Thirteen is a tricky, transitional age. It’s a time when a child’s knowledge and experience can’t answer the questions being asked by their crazy, new emotions. It’s also a rich age to write about because everything is an unknown mystery to solve. Kids at that age read books like this voraciously to store up the clues they’re going to need when they star in their own future coming-of-age stories.

Larson is a contemporary of Raina Telgemeier – to whom all middle grade level authors are inevitably compared – in that both came from the world of webcomics in the early 2000s, each having influenced a generation of young comic creators who are just entering the industry now. Where Telgemeier’s highly relatable memoir comics are as mainstream as a Taylor Swift song, Larson has always been a little more like, say, Neko Case in comparison: a little more challenging, a little more artistic. She started out making comics like Salamander Dream and Gray Horses that showed a distinct style of fanciful drawings with hand-drawn sound effects and lighter-than-air word balloons with tails that would twist into curly q’s as they pointed towards a character’s mouth. After her Eisner Award winning adaptation of A Wrinkle in Time, Larson took some time off to direct (a music video and a small, independent film called Bitter Orange) and to focus on collaborating with other artists and writing a wider variety of books.
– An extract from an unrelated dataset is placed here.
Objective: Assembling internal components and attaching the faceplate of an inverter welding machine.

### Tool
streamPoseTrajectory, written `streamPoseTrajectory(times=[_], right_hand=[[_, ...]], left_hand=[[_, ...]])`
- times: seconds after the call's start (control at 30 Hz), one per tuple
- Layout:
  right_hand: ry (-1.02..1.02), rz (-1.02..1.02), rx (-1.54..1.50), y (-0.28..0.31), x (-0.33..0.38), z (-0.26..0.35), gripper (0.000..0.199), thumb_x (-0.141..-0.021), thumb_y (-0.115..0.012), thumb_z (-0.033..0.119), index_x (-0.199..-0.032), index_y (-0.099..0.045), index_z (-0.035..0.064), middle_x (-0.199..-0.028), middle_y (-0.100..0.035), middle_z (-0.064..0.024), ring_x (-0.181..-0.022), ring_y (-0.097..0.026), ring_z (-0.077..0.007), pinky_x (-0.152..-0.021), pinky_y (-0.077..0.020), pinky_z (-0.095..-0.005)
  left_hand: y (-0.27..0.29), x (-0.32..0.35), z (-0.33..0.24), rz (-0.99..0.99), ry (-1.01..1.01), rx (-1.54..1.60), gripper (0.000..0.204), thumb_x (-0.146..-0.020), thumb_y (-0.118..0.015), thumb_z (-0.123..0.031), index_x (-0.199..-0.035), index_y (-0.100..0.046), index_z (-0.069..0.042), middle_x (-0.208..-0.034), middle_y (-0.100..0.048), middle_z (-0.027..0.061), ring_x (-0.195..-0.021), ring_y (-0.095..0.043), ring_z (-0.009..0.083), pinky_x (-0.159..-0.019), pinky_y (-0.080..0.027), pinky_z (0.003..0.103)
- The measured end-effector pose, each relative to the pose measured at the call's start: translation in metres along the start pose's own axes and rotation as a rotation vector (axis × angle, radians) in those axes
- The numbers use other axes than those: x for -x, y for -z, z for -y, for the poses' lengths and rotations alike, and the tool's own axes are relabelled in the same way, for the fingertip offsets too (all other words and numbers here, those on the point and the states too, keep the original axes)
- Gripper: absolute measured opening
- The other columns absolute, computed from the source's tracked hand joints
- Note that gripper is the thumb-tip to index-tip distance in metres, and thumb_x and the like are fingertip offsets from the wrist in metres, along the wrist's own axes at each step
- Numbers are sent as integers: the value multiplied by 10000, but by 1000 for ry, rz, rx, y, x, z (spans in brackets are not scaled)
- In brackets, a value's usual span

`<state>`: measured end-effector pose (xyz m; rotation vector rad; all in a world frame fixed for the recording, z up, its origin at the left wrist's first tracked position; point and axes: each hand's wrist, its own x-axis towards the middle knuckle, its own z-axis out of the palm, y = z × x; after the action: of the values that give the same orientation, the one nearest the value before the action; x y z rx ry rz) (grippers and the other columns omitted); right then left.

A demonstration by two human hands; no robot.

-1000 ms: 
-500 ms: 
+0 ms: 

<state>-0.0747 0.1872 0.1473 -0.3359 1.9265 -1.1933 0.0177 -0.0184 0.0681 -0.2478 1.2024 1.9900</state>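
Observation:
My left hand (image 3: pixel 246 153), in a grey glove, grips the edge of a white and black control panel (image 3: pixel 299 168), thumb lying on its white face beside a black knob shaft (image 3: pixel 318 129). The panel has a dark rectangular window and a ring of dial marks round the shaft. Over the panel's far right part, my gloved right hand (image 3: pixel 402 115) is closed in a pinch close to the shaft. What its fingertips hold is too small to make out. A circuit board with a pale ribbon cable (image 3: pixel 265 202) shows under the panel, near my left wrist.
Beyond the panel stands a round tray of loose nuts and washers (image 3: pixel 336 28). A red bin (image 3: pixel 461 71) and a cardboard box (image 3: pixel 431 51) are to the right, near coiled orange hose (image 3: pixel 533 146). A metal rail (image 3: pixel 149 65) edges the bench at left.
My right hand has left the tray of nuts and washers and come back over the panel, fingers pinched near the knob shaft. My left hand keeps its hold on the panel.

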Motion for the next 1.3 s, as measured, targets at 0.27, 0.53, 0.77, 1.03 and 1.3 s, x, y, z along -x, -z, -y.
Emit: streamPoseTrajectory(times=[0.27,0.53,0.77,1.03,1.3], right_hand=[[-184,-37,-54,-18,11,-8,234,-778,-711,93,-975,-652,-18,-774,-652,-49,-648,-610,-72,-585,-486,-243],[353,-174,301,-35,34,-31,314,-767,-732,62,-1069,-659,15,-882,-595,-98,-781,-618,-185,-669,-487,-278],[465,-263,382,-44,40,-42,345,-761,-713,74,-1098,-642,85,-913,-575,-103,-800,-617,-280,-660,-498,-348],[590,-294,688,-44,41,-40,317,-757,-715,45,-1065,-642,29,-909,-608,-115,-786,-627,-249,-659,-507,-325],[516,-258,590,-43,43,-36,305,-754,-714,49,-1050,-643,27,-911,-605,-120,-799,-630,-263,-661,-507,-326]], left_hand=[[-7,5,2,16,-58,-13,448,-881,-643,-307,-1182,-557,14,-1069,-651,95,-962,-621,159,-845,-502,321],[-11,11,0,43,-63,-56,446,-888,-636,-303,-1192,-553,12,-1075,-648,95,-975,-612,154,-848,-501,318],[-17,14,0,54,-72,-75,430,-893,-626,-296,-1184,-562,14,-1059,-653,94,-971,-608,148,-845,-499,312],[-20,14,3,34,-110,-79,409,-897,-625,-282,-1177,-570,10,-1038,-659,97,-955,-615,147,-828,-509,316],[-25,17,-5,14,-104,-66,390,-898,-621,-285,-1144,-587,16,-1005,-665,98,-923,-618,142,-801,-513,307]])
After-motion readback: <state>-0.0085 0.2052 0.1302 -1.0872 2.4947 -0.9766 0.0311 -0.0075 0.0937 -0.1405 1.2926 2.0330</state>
The art in All Summer Long is much more workman-like than we used to see from Larson. Mostly gone are the experimental layouts, twirly balloon tails and decorative embellishments; replaced with digital lettering and simple panel arrangements. You can argue that she’s shaken off unnecessary flourishes that only distract from the story and that might be true. It also seems like she is cutting a lot of artistic corners to just get the book out there. It’s tempting to say that, like Bina, Larson has lost a little bit of herself, but her recent collaborative work has allowed her to find a new self as writer who is very good at telling stories that she is just not the right person to draw. It seems like she has so many great books in her future, but her heart may not be in making them alone anymore.